I was so pleased, Rita. Often with first jobs, you’re expected to hit the ground running without any real guidance or support. Some employers think that because you have a degree, you’ll know how to do the job automatically – and that’s often not the case. With you, you sat me down and talked me through the process and the purpose of the job. Shadowing you for those first few days was a real learning curve – it taught me the vital skills that I needed to succeed in the job.

What were you hoping to gain from my mentorship?

For me, I didn’t want to be mentored for a few days and then left to my own devices.

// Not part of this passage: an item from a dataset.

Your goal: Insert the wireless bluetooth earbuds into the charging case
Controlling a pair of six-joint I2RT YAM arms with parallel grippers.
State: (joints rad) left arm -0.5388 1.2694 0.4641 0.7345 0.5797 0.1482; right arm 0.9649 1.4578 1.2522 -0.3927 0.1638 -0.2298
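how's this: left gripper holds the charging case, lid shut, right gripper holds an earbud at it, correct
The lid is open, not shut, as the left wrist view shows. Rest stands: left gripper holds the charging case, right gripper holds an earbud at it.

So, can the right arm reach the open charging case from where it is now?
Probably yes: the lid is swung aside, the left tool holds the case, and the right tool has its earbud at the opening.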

Digital Marketing was still fairly new to me and it was going to take me a while to cultivate all the necessary skills to succeed in the job. I wanted someone who was going to invest the time to nurture me within the role and support me with any important decisions that needed to be made. And that’s exactly what you did, Rita. You mentored me for a good portion of time, and it taught me all that I needed to know, and more.

What was your experience of my mentoring? Did you see any benefits?

Hearing you share your experiences and expertise, including your successes and failures really struck a chord with me. It taught me that you can’t have success without failure, and making mistakes is all part of the process of learning. And that gave me the boost to do my job confidently – knowing that you were there to guide me through the good and the bad.  Had you not mentored me the way that you did, I believe that I would have failed at the job and not found as much fulfilment. For me, it was important to have you there to share my strengths as well as my struggles – because that’s how I learnt and got better at my job. You were kind, patient, thoughtful and professional throughout the whole process, and I couldn’t have found a better mentor than you.

Do you have any advice for other graduates looking for a mentor?

Find someone whose values align with yours and will invest the time to help you become the best that you can be at your job. It’s also important to remember that it’s a marathon, not a sprint. Expertise in any field comes with time and experience; it’s not a process that should be rushed; it’s a process that should be nurtured. Having the right mentor can be life-changing, like it was for me. If I didn’t have Rita’s guidance and support in those early days, I wouldn’t have become the professional that I am today.